Dimana Pengaturan Kerugian Konsekuensial dalam Hukum Indonesia?


unsur apa saja yang terdapat di dalam Kerugian Konsekuensial menurut Hukum Indonesia?

Kerugian dalam KUHPerdata dapat bersumber dari Wanprestasi sebagaimana diatur dalam Pasal 1238 Juncto Pasal 1243 dan Perbuatan Melawan Hukum sebagaimana diatur dalam Pasal 1365.

Sebagaimana ditegaskan dalam Pasal 1365 KUHPerdata, dalam hal seseorang melakukan suatu Perbuatan Melawan Hukum maka dia berkewajiban membayar ganti rugi akan perbuatannya tersebut, hal yang berbeda dengan Tuntutan kerugian dalam Wanprestasi, dalam tuntutan Perbuatan Melawan Hukum tidak ada pengaturan yang jelas mengenai ganti kerugian tersebut namun sebagaimana diatur dalam Pasal 1371 ayat (2) KUHPerdata tersirat pedoman yang isinya “Juga penggantian kerugian ini dinilai menurut kedudukan dan kemampuan kedua belah pihak, dan menurut keadaan”.

Jika kita melihat kepada apa yang telah dijabarkan di atas, maka “Kerugian Konsekuensial", atau yang dikelompokan juga dengan ‘kerugian tidak langsung’, dan/atau ‘kerugian punitive/exemplary’ yang dikenal dalam “Tort Law” pada sistem hukum Common Law adalah sama dengan kerugian Immateril yang terdapat dalam Pasal 1365 KUHPerdata mengenai Perbuatan Melawan Hukum.
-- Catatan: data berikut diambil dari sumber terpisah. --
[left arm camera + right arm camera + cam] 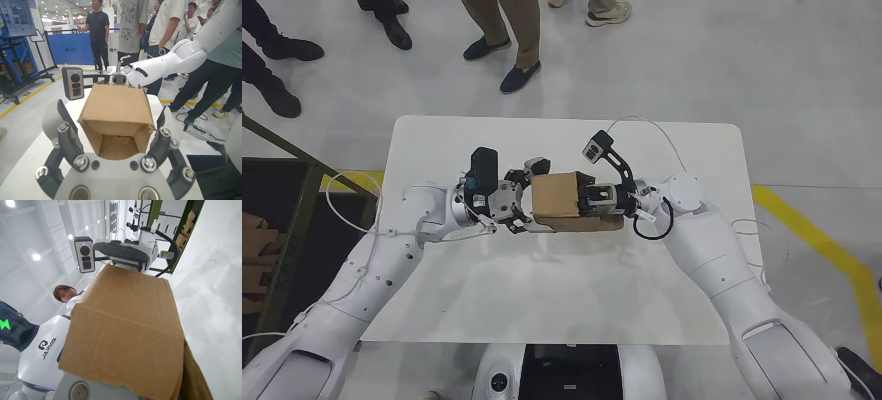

Dan sebagaimana Tuntutan dalam Perbuatan Melawan Hukum, maka agar dapat dikabulkannya tuntutan materil dan Immateril maka harus memenuhi syarat-syarat sebagaimana berikut;

  1. Perbuatan Tersebut Melawan Hukum
  2. Harus ada kesalahan pada pelaku
  3. Harus ada kerugian, dan
  4. Harus ada hubungan kausal antara perbuatan dan kerugian.

Lebih lanjut, pemenuhan tuntutan ganti kerugian Immateril akan mengalami kendala yang tidak mudah dalam pemenuhannya. Hal ini karena pemohon harus membuktikan dalilnya tersebut yang sudah barang tentu tidak semudah membuktikan kerugian Materil. Hal ini sangat bergantung kepada subjektifitas Hakim dalam memutus perkara berdasarkan prinsip ex aquo et bono.